A versatile 6-5 wing, Rochester went 66-26 in Barnett’s four years on the varsity playing for Rob Malchow. That included sectional titles in 2006 and 2007.
Malchow set the Rochester career wins record in February and retired after the season.
“Being with Coach Malchow there was awesome,” Barnett said. “I’ve tried to keep in close touch with him and follow his journey and be in touch as much as I can. Obviously, we’re both very busy, but I learned a lot just in terms of the discipline that it takes.”
Barnett called Rochester “blue collar” and a place where family really matters.
“I want the same for my kids, and it’s a place I hope Tulsa can become for us that we can build something really special here that my kids grow up, and this is the place they can always go back to and call home,” Barnett said.
Barnett’s high school career had a heartbreaking ending. Fouled in the act of shooting a 3-pointer against Plymouth with the Zebras trailing 49-46 in the final seconds of overtime in the 2008 sectional semifinals, he made the first two free throws but missed the third.
Plymouth rebounded and made two free throws and went on to win 51-48, ending the Zebras’ 17-5 season.
Had Rochester won the sectional, Barnett would not have been able to go on spring break. But since he missed, he went on spring break and met a girl from Little Rock, Arkansas, named Sarah. She was a senior like he was.
They started a long-distance relationship and will be married 13 years in August. They are parents to sons Brooks, 7, and Blake, 4.
“I joke with some of my players that just telling them the stories of you don’t know why God does things at times,” Barnett said. “You don’t know why things happen to you, but that was the best missed free throw of my life.”
Excited for Luke Smith
Barnett ascended to his first head coaching job just as his former teammate Luke Smith got his first head coaching job at Rochester. He calls Smith “one of my best friends in the world” and said they text all the time, often bouncing basketball ideas off one another.

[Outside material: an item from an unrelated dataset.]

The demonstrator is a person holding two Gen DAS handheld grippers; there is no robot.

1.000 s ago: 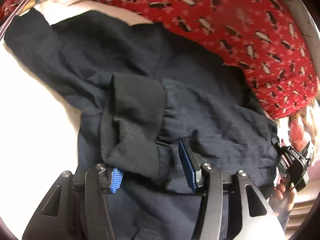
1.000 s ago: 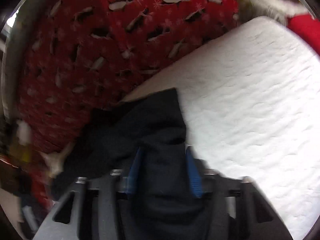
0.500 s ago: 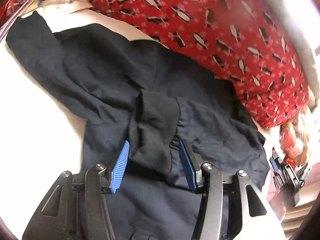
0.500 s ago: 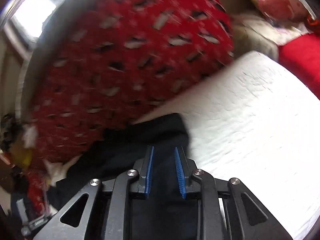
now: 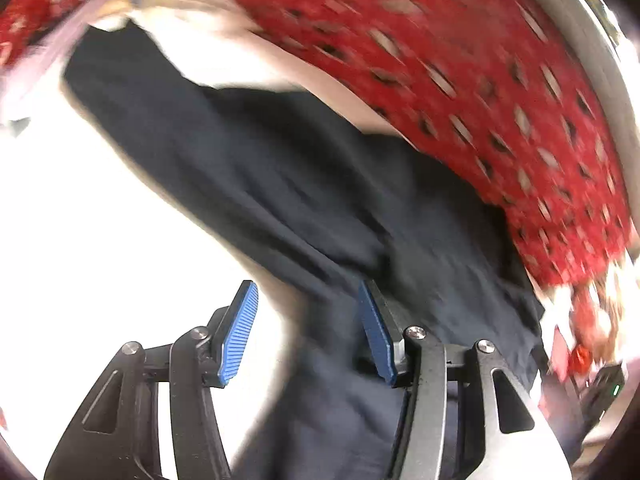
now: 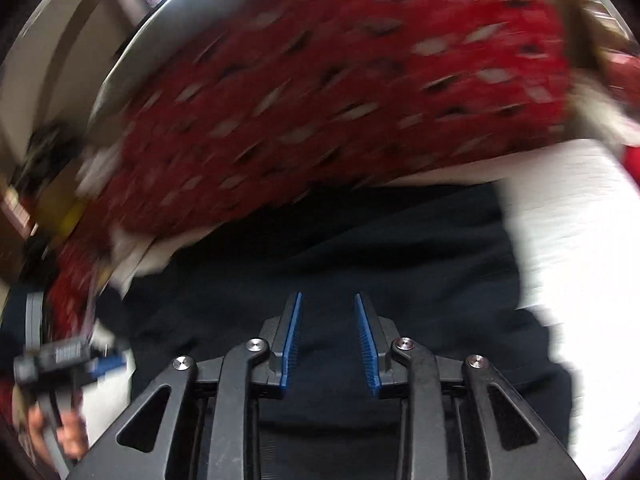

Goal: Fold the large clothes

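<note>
A large dark navy garment lies spread on the white bed, blurred by motion. My left gripper hovers open over its near edge, and neither blue pad touches cloth. In the right wrist view the same garment fills the middle. My right gripper hangs above it with its jaws opening and nothing pinched between the pads. The left gripper also shows at the left edge of that view, held by a hand.
A red blanket with a small black-and-white pattern is heaped along the far side of the garment. White bedding lies to the right. Blurred clutter sits past the bed's corner.
The ribbed cuff that sat between my left pads has left the view as that gripper drew away. My right gripper moved back from the garment's corner and rolled, now over more cloth.
</note>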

He also called Kavan Hoff, Carter Walley and Nate Wottring “best friends” and said they have come to some of his games.
He had huge praise for Smith, who spent eight years as an assistant on Malchow’s staff before replacing him in May.
“He’s got such a heart for others,” Barnett said. “I didn’t know if he’d be able to balance it with his family just because of how much he loves his family and how great he is at the job that he has. I think it’s an incredible blessing for Rochester. I think he’s just a great human being that’s just wise in the right place. He’s a great basketball mind. He cares about his players, and I think the biggest thing for him is he wanted to give back what everybody gave to us. Both Luke and I, there are so many people who sacrificed for us to be in the positions that we are.”
‘It’s everything to me’
Barnett peppers his answers with words like “blessings” and “journey,” and he incorporates his faith into his daily routine every day at 5 a.m. It is also another way to connect with his players.

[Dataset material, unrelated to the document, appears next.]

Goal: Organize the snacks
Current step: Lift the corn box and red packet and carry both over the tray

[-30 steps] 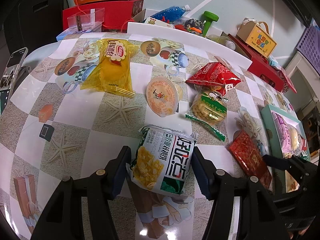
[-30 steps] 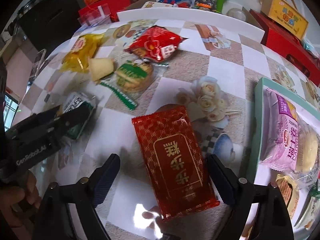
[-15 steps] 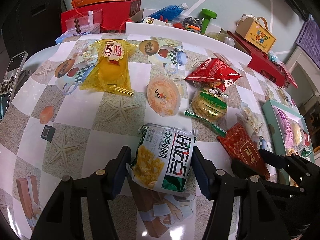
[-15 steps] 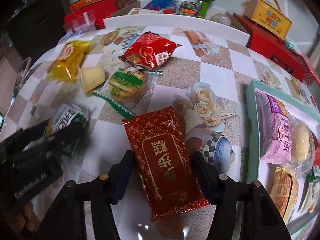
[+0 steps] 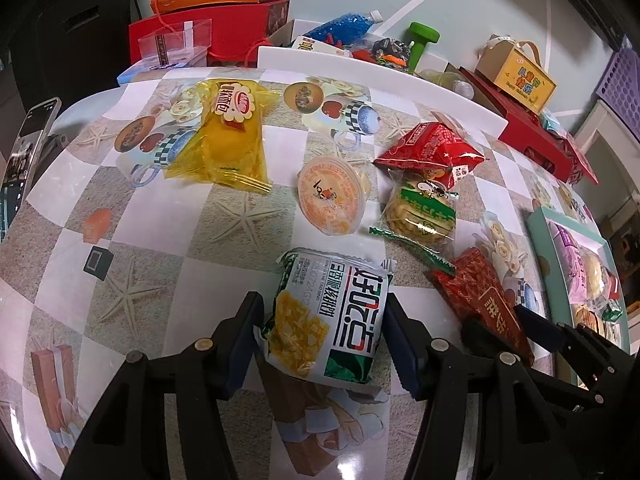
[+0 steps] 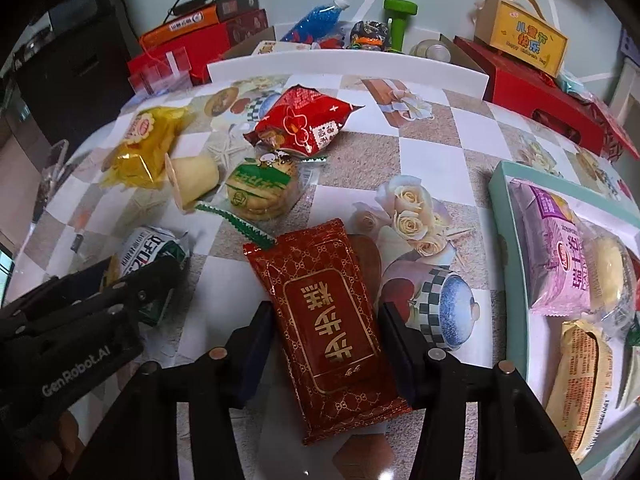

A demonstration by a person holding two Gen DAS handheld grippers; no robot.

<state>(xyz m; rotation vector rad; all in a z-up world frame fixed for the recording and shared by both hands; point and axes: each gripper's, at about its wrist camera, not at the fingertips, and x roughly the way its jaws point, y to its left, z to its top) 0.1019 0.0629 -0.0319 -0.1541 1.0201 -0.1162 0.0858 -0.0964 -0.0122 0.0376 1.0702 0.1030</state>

He said his faith balances against the “chaos” of coaching big-time college basketball.
“It’s everything to me,” Barnett said. “I talk about all the different things that changed my basketball coaching career, but the biggest thing – and it isn’t even close –was when Steve Alford allowed me to take over chapels at Nevada. We had a chaplain just drop out on the road. He wasn’t able to make it, so I was like, ‘Hey, do you mind if I give the Word today?’ And we have a chapel every game day, and he gave me that blessing, and then I became our road chaplain for three or four years then on, and I kept that at West Virginia, and it just gave me a different pathway to connect with our players and to talk about the spiritual side, which is everything to me.
“My Lord and Savior is why I do what I do.”